Splunk has an SDK for programmability in different languages including C#. The object model is granular to enable the same kind of functionality as with the web interfaces. We briefly enumerate a few here:
There's an application class that represents the locally installed Splunk app.
There's an application archive that represents the archive of a Splunk app.
Both application and application archive derive from Entity class. The Entity class represents the base class for all Splunk entities. EntityMetadata class provides access to the metadata properties of a corresponding entity and can be instantiated with the static GetMetdadata() method.
The application args class extends Args for application creation properties. The Args class is a helper class so that the Splunk REST APIs can be called with key value pairs arguments
ApplicationSetup class represents the setup information for a Splunk app.

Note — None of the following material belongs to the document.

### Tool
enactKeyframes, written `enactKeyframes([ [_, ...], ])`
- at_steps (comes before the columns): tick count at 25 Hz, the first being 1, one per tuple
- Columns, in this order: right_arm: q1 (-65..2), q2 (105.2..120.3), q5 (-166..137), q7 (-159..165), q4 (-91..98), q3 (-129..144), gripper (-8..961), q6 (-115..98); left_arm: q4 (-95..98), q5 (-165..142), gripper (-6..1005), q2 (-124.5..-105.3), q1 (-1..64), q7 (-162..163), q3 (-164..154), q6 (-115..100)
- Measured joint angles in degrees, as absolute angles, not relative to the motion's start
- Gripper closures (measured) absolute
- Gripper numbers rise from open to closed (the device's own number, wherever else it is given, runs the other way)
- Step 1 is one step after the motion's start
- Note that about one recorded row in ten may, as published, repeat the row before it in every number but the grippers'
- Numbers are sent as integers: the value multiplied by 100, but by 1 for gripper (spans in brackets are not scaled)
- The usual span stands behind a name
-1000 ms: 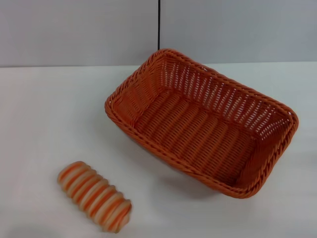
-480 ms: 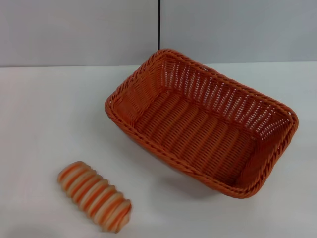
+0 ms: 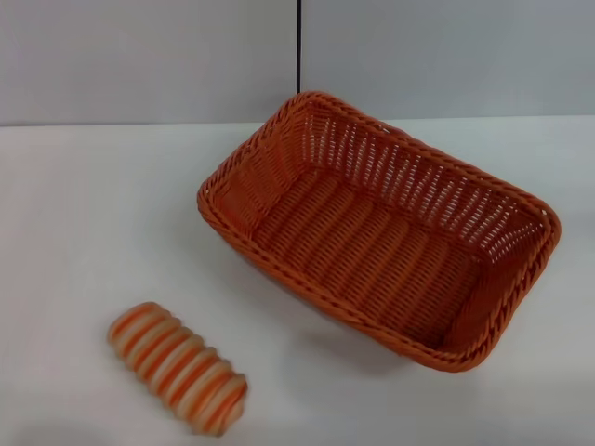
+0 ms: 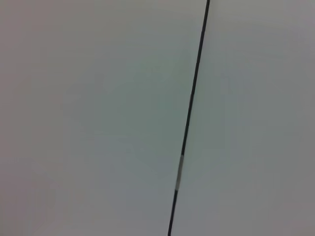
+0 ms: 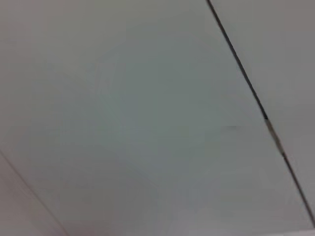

The BaseService functionality is common to both Splunk Enterprise and Splunk storm. The ConfCollection represents the collection of configuration options

Alerts are represented by FiredAlert class and their groupings - FiredAlertGroup and FiredAlertGroupCollection.

The HttpService class is for the web access and uses both http and https protocols.
The Index class represents the Splunk DB/Index object. Index also comes with corresponding IndexArgs.
The Job class represents a search Job and comes with its own JobArgs, JobEventArgs, JobExportArgs, JobResultsArgs, and JobResultsPreviewArgs. The Message and MessageArgs and MessageCollection are used to represent Splunk messages.
The ResultsReaderJson and ResultsReaderXML are specific derivations of the abstract ResultsReader class used for reading search results.

The MonitorInput class represents a monitor input which is a file, directory, script or network port and soon to include windows message queuing. These are monitored for new data.
The WindowsActiveDirectoryInput, WindowsEventLogInput, WindowsPerfmonInput, WindowsRegistryInput and WindowsWmiInput corresponding data input class.

The Receiver class exposes methods to send events to Splunk via the simple or streaming receiver endpoint.